Una posible causa de la increencia es el predominio de una mentalidad que cree que todo se soluciona con dinero o con ciencia, lo que produce la expectativa de que todo puede tener una solución tecnológica. Esa mentalidad no facilita que surjan las preguntas más fundamentales y existenciales.

Otro motivo podría ser el relativismo, propio de las sociedades democráticas. El pluralismo, al presentar un variado mercado de valores y estilos de vida, de religiones incluso, no sólo ha tenido como resultado el surgimiento de valores auténticos como el respeto y la tolerancia, sino que, mal comprendido, ha producido un relativismo muy hondo: no se concibe que alguien se presente como poseyendo la verdad plena y absoluta. Quién piensa que la religión cristiana tiene esa pretensión, la descalifica. En muchos ambientes, tanto de intelectuales como de gente sencilla, la Iglesia se percibe como un residuo de absolutismo y dogmatismo, como una institución rígida que no ha sabido acomodarse a los tiempos democráticos.

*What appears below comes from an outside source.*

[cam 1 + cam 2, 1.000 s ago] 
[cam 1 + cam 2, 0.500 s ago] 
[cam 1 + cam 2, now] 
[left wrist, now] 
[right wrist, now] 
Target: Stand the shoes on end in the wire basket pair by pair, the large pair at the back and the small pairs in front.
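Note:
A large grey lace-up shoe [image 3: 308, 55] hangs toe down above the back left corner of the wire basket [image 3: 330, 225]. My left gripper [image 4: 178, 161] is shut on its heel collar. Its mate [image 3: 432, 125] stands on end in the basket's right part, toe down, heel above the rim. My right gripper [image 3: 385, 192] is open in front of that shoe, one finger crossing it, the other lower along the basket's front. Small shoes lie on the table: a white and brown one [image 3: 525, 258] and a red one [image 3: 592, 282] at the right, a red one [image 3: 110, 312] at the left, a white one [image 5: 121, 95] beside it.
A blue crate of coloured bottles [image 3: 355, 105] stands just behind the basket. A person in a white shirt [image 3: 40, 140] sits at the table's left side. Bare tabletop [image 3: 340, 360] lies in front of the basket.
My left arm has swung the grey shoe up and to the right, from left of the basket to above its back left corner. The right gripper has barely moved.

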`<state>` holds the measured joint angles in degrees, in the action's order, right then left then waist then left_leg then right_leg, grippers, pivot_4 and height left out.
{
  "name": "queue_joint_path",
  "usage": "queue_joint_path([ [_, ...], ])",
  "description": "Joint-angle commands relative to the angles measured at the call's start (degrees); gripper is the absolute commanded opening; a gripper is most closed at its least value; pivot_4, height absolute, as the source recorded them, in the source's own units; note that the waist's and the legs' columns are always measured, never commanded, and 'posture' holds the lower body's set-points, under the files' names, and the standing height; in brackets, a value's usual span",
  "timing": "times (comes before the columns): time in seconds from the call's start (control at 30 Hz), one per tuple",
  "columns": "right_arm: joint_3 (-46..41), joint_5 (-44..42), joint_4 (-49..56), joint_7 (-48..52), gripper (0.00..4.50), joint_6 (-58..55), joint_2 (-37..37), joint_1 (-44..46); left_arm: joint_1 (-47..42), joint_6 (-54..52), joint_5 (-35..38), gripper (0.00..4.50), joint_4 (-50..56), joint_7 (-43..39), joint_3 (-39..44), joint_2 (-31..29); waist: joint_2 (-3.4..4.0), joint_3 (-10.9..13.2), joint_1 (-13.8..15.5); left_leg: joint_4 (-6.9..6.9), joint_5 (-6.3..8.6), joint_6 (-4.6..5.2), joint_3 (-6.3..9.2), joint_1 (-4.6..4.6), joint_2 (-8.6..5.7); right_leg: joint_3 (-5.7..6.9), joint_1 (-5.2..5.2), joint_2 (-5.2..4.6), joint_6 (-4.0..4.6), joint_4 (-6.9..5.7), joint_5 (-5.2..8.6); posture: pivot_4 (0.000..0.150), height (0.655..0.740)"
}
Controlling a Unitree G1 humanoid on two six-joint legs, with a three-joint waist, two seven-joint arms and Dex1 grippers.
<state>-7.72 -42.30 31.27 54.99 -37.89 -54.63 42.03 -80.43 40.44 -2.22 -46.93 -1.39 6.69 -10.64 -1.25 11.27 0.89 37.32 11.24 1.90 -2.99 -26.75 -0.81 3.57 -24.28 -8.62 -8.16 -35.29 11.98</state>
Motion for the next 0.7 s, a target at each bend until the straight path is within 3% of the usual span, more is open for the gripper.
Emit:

Finalmente, no seguir los caminos que el Concilio Vaticano II (GS, 20) recomendaba para frenar el avance de la increencia sería también un factor que la alimenta. En resumen, serían estos tres: 1º.- una inadecuada exposición de la doctrina: la formación doctrinal del pueblo, e incluso de muchos catequistas y clérigos, es ciertamente “inadecuada”; 2º.- inautenticidad de vida cristiana: hay cristianos que no viven de acuerdo con su fe; 3º.- falta de “diálogo sincero”, tanto al interior de la Iglesia, como con los “de fuera”.

Por otra parte, hoy nos encontramos con una serie de factores que modifican los rasgos típicos o tradicionales de la increencia: La increencia hoy se presenta como una “increencia práctica”. Muchos siguen afirmando que creen en Dios y se confiesan cristianos pero, de hecho, esto tiene escasa o nula repercusión en sus vidas y en sus actuaciones públicas. Hoy se tiene mayor sensibilidad por los asuntos que tienen que ver con los derechos humanos y la ética pública. Pero en el terreno de la ética personal todo parece permitido. La sociedad de consumo, la búsqueda del bienestar, la “autorrealización personal”, el pluralismo de opciones, el deseo de placer, etc., caracterizan los estilos de vida. No se quieren adhesiones firmes a nada, ni convicciones fuertes, ni ideales exigentes, ni el sacrificio de buscar la verdad y comprometerse con ella. Sólo se valora aquello que favorece la propia autorrealización.